Problem to work on
Only the lines holding the word "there" are wanted; copy each of them from the listing.

Exercise data

§

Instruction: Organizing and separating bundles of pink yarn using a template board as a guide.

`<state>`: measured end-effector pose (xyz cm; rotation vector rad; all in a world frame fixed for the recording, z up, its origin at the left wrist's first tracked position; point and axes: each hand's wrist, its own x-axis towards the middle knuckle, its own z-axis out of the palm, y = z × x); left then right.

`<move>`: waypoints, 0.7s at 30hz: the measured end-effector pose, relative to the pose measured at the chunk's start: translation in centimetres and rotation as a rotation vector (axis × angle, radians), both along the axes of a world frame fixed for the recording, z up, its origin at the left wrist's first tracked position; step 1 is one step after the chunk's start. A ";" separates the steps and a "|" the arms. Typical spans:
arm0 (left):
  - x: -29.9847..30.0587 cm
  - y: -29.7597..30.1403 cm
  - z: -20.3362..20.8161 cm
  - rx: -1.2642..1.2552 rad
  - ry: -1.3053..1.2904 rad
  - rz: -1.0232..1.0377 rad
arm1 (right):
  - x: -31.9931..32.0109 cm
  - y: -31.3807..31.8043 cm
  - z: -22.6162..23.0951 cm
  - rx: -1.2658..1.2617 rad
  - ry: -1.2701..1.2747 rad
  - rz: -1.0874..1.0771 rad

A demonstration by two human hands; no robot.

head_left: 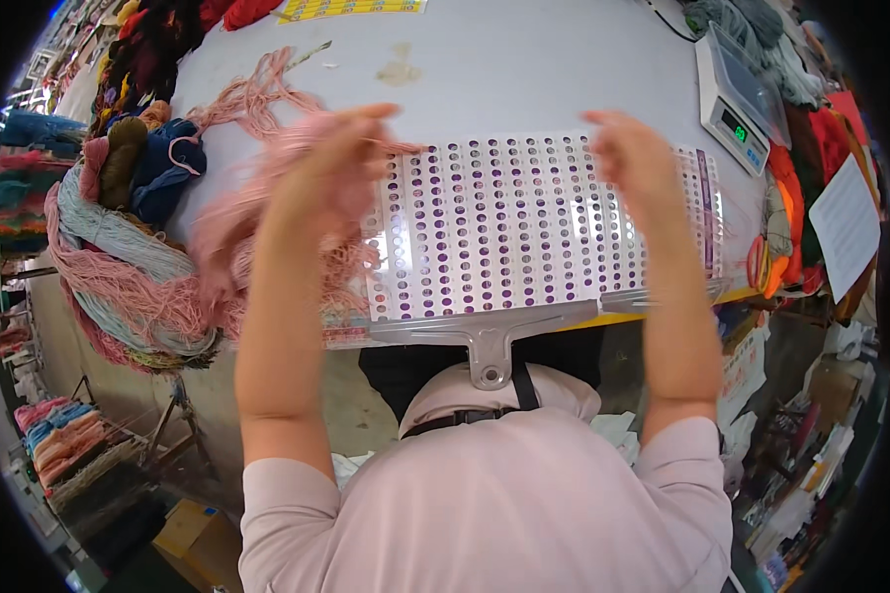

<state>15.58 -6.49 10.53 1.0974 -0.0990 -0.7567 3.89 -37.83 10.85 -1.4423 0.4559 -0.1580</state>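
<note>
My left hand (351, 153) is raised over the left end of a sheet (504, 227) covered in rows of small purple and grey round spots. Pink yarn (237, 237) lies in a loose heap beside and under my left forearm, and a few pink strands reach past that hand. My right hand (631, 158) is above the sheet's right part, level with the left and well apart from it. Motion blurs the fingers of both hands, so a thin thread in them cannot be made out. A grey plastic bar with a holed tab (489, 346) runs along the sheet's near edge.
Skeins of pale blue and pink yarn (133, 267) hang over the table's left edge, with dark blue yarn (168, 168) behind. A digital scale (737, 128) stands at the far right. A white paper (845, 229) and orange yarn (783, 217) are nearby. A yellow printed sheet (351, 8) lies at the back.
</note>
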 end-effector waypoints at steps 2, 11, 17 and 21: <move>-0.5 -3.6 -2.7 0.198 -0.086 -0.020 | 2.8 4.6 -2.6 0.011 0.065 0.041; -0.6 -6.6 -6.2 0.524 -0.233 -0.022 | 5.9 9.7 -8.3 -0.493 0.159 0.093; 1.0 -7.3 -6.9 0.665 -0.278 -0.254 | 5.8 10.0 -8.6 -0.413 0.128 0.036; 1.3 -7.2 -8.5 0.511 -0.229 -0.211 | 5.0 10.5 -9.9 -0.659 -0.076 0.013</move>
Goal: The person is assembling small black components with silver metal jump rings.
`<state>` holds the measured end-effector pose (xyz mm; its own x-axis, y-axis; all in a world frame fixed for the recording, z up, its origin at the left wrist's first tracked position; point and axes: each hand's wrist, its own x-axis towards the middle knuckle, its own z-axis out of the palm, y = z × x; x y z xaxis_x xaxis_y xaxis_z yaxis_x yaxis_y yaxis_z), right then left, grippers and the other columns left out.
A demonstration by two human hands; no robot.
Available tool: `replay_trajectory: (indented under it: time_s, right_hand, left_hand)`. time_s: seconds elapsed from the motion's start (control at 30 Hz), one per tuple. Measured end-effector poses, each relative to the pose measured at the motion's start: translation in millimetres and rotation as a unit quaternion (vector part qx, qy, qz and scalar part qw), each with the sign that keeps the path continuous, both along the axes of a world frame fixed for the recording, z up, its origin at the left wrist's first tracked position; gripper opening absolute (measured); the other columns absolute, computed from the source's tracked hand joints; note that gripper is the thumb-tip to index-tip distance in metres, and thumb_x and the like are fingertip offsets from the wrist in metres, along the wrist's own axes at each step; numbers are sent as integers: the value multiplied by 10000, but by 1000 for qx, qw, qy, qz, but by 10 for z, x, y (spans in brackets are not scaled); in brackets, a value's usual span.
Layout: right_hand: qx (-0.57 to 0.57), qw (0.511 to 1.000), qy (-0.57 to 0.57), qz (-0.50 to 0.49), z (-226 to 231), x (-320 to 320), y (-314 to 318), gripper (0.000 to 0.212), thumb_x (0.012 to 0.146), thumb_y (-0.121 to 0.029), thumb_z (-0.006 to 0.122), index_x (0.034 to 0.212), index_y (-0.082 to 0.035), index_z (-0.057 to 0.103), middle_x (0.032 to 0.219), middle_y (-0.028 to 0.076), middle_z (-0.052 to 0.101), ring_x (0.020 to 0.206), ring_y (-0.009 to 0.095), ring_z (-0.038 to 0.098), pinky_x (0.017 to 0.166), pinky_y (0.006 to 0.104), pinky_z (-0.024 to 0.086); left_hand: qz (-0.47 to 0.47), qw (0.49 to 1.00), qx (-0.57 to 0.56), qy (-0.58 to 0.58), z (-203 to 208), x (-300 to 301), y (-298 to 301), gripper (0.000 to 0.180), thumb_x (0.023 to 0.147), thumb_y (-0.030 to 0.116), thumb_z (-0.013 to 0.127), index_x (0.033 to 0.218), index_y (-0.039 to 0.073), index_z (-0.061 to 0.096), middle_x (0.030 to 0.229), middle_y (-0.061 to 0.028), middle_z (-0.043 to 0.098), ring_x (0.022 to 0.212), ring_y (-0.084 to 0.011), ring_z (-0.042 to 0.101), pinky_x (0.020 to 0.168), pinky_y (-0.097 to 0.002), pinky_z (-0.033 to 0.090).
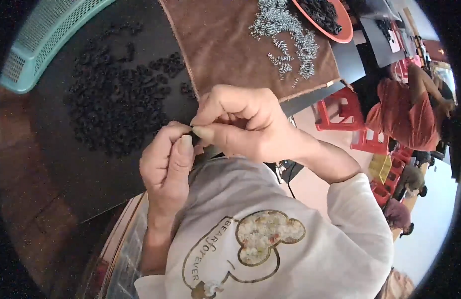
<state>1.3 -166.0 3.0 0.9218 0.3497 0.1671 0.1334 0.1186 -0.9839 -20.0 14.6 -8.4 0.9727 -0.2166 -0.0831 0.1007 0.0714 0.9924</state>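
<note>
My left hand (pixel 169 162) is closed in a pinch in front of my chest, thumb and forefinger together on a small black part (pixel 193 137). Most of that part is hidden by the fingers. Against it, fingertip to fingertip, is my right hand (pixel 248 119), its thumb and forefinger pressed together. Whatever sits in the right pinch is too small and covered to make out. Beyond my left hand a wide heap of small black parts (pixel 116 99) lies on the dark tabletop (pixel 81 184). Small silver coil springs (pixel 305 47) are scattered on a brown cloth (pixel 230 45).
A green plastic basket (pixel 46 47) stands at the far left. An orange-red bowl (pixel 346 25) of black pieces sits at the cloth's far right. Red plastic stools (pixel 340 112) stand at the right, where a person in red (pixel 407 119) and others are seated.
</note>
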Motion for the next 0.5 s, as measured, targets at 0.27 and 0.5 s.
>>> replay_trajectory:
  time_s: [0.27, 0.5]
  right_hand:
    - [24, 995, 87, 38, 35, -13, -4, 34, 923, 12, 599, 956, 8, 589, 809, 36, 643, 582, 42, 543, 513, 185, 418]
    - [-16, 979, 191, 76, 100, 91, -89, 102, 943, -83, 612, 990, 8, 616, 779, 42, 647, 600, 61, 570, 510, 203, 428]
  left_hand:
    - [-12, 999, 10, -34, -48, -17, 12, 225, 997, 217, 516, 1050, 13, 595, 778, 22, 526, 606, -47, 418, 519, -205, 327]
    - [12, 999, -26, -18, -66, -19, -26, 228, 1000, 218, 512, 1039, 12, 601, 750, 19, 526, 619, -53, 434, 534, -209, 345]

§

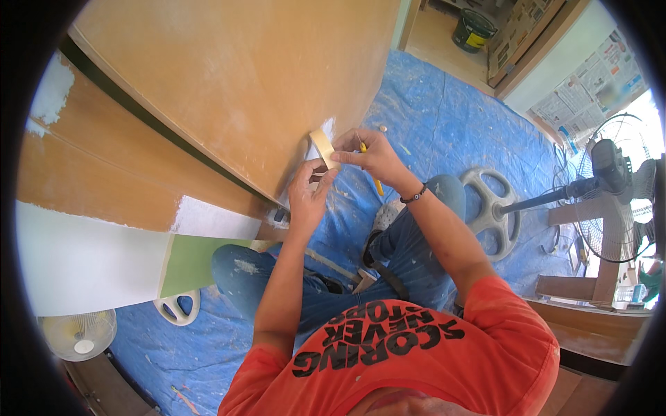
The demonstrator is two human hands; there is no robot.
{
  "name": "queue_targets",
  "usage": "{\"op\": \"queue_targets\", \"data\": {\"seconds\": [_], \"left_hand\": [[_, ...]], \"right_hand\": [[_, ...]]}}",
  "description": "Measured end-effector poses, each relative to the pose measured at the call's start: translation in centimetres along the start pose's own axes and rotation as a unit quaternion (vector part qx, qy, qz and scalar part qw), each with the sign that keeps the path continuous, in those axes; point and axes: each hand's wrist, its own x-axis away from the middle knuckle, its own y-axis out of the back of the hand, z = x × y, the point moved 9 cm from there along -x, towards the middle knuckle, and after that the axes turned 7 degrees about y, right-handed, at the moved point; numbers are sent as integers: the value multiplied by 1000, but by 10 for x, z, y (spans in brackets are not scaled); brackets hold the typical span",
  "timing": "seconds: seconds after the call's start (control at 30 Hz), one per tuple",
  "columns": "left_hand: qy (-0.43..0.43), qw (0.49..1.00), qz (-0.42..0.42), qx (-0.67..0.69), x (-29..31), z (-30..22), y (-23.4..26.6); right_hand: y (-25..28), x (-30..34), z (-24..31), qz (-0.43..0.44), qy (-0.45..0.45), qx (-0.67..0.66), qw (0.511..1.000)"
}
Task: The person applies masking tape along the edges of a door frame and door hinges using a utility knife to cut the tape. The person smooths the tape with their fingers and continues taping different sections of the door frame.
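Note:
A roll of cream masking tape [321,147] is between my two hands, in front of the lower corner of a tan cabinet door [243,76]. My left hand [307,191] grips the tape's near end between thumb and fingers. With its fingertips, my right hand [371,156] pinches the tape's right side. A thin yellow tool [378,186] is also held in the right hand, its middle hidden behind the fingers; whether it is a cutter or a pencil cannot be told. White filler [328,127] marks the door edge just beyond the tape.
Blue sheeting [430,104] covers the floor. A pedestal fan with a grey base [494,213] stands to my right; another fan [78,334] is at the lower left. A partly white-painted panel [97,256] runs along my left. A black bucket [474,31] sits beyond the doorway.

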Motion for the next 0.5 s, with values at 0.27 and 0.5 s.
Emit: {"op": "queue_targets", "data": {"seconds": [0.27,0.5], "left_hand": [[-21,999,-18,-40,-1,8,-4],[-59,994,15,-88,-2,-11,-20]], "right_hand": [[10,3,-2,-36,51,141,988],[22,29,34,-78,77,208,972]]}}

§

Your solution
The demonstrator is two human hands; there is no robot.
  "description": "Measured end-effector poses, each relative to the pose measured at the call's start: translation in centimetres along the start pose's own axes and rotation as a unit quaternion (vector part qx, qy, qz and scalar part qw), each with the sign that keeps the path continuous, in those axes; point and axes: each hand's wrist, its own x-axis away from the middle knuckle, its own y-axis out of the back of the hand, z = x × y, the point moved 9 cm from there along -x, towards the middle knuckle, and after that the axes turned 7 degrees about y, right-handed, at the moved point; numbers are sent as integers: the value multiplied by 1000, but by 10 for x, z, y (spans in brackets are not scaled); brackets hold the typical span",

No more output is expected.